Votre rôle est très « maternel » Que vous soyez aides soignant(e)s ou auxiliaires de puériculture. Il s’agit de soins du corps (vivant, ou mort). De toilettes. De nourriture. De besoins primaires. Les soignants sont « les messagers de la culture à l’hôpital. »(C. Amourous) Lecture de S. Lallemand et G. Delaisi de Parceval:« L’art d’accomoder les bébés »

Il est important, dans le travail de soin, de faire cet effort de distinguer le technique du symbolique, sans oublier ni l’un…ni l’autre. De ne pas se crisper sur « la vérité » Ce qui vient modifier notre ordre (les croyances des autres) nous faits violence; mais en cherchant à convaincre (de quoi?), nous faisons aussi violence.

Primum non nocere La préservation de la vie humaine, visible, n’est pas, pour tous, ce qu’il y a de plus « sacré ». Cela n’a pas toujours été le cas en France, non plus. Des considérations symboliques et invisibles peuvent être plus importantes pour certains, que la préservation de la vie. Les valeurs et les vérités de la médecine n’ont d’universel que ce qu’elles ont de vérités scientifiques; une partie, seulement, et qui participe de la santé mais ne la résume pas, ni ne la recouvre.

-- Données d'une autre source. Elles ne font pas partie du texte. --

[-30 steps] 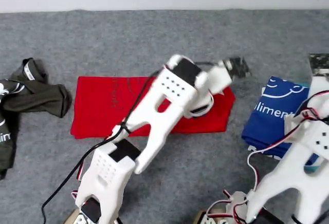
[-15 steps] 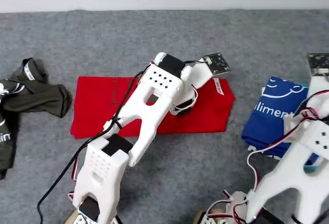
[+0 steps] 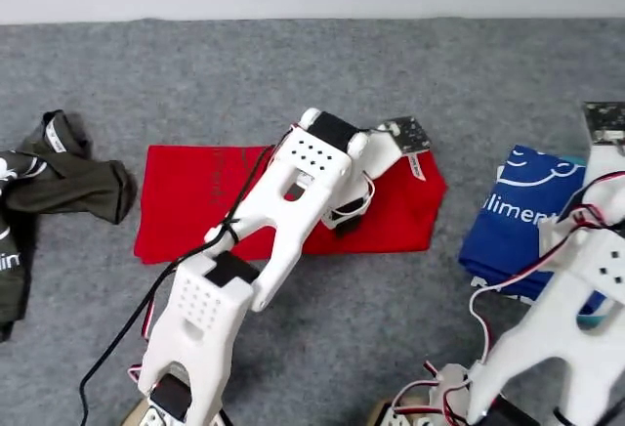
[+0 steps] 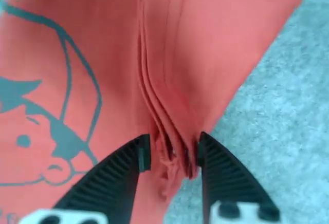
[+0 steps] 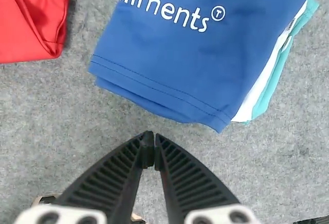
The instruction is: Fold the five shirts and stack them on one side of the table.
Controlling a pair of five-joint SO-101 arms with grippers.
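Dark shirt: we found it crumpled at 9 o'clock on the table, unfolded.
Red shirt: it lay part-folded at centre.
Left gripper: it was clamped on the red shirt's layered edge, toward 3 o'clock.
Stack: it sat at 3 o'clock, blue on top, white and teal edges beneath. We judged three shirts done and two remaining.
Right gripper: its fingers were together, holding nothing, on the stack's 6 o'clock side.

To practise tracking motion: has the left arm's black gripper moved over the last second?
Yes. The left gripper has drawn leftward across the red fabric shirt, away from the folded blue fabric shirt.
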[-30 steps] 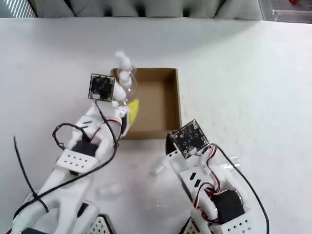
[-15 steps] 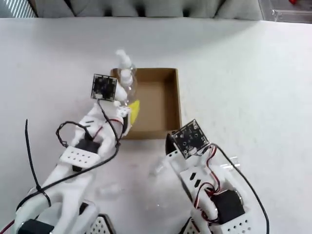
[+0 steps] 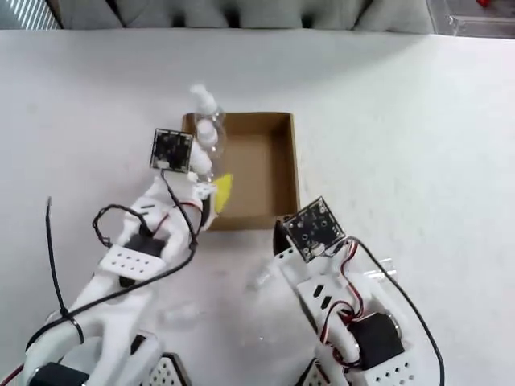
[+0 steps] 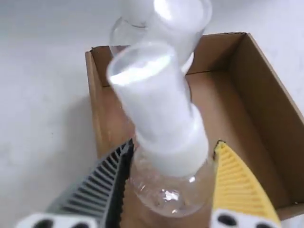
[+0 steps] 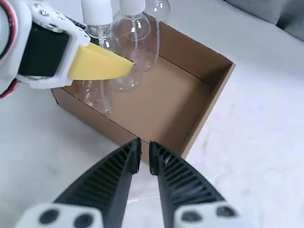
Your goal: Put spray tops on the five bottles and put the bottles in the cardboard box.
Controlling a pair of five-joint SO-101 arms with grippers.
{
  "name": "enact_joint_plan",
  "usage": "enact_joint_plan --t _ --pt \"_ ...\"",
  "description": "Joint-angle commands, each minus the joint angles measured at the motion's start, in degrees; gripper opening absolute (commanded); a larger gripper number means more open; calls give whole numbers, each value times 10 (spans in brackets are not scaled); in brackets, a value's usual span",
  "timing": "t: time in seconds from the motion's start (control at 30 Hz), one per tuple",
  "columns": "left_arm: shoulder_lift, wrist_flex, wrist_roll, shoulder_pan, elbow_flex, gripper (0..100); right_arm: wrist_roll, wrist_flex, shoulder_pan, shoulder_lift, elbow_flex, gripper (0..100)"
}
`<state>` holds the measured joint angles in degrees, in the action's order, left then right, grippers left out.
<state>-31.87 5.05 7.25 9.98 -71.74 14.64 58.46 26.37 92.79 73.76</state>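
- The left gripper [image 4: 172, 161], one ribbed grey finger and one ribbed yellow, is clamped on the round body of a clear plastic bottle [image 4: 166, 194] over the left side of the cardboard box [image 3: 284, 173].
- This held bottle carries a white cylindrical spray top [image 4: 152, 95]. Its long axis is close to upright, top uppermost and leaning slightly towards the far side.
- Other clear bottles [image 5: 137, 42] stand in the box's far left corner, touching one another.
- The box is square, plain brown, open-topped with straight thin walls. Bare cardboard floor shows across its right half.
- A small clear plastic piece [image 3: 259, 279] lies on the white table just near of the box.
- The right gripper [image 5: 145, 156] hangs at the box's near wall, its black ribbed fingers drawn together around nothing.
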Motion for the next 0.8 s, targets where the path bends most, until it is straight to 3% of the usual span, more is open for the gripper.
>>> enact_joint_plan --t 0.0,0.77 --pt "-5 -16 0 5 -2 322 3 1 -2 -3 -3 15" --pt "-7 -2 0 -9 -3 336 7 0 -6 -4 9 15"
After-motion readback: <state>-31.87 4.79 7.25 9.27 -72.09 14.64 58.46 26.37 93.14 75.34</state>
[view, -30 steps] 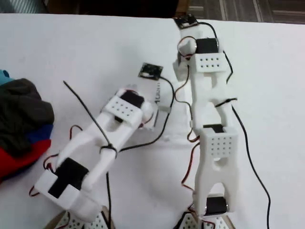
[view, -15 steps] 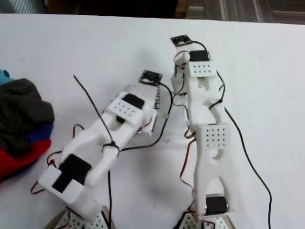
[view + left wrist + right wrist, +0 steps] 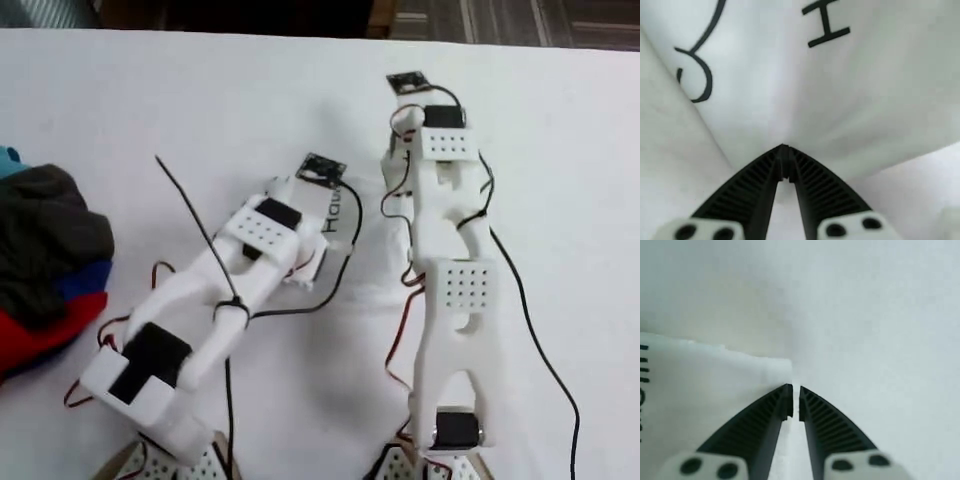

Deux questions utiles si on ne se comprend plus: «Qu’attendez-vous de moi? » « comment puis-je vous aider? »

4- Alors, la relation?

Alors, la relation? Tout cela pose d’autant plus de problèmes que l’on est face à des patients porteurs de représentations et de croyances plus différentes des « nôtres » (le nous supposé semblables). Il ne faut pas oublier que, s’agissant des patients d’origine migrante, leur problème est précisément d’être à la croisée de représentations conflictuelles.

Alors, la relation? En outre, leur (le « eux supposés semblables ») souffrance, c’est aussi une histoire de violence (guerres…), de ruptures, d’exil, de pertes multiples. La difficulté à se comprendre n’est pas forcément culturelle, mais aussi géopolitique. Que savons nous de leur histoire? Que pouvons-nous en comprendre? Qui sommes-nous, dans cette histoire, nous, par exemple, colonisateur, affameur, guerrier?

Alors, la relation? Attention au « eux supposés semblables »: si l’interculturalité est une technique de plus, encore un « système » pour plus de « systématique » et d’ « efficacité », elle est détournée de ses valeurs. Voir: « Soins et cultures. Formation des soignants à l’approche interculturelle. Par B. Tison. Editions Masson, 2007.

Alors, la relation? C’est important de se rendre compte que la violence qui nous est « faite » ne nous est pas faite à nous individuellement, mais en tant que représentant d’une fonction, d’une histoire parfois. Elle est le reflet de la violence que « nous » (ce que nous représentons aux yeux du patient) avons fait, ou faisons parfois, par notre conception de la santé, et notre désir de la faire partager.

Alors, la relation? Mais le même type de difficulté peut survenir avec une femme du Mans, d’ascendance 100% sarthoise depuis 10 générations au moins, mais qui, par exemple, n’a pas envie d’allaiter. Et qui sait que l’institution que vous représentez va juger ce choix mauvais. Pas besoin d’aller chercher hors nos frontières pour trouver « l’autre »

Hamadou Ampâté Bâ « Quand je parle à quelqu’un et qu’il ne me comprends pas, je me tais et je l’écoute. Si je parviens à le comprendre, je saurai pourquoi il ne me comprend pas. » M’avez-vous comprise? Maintenant, je me tais, et je vous écoute.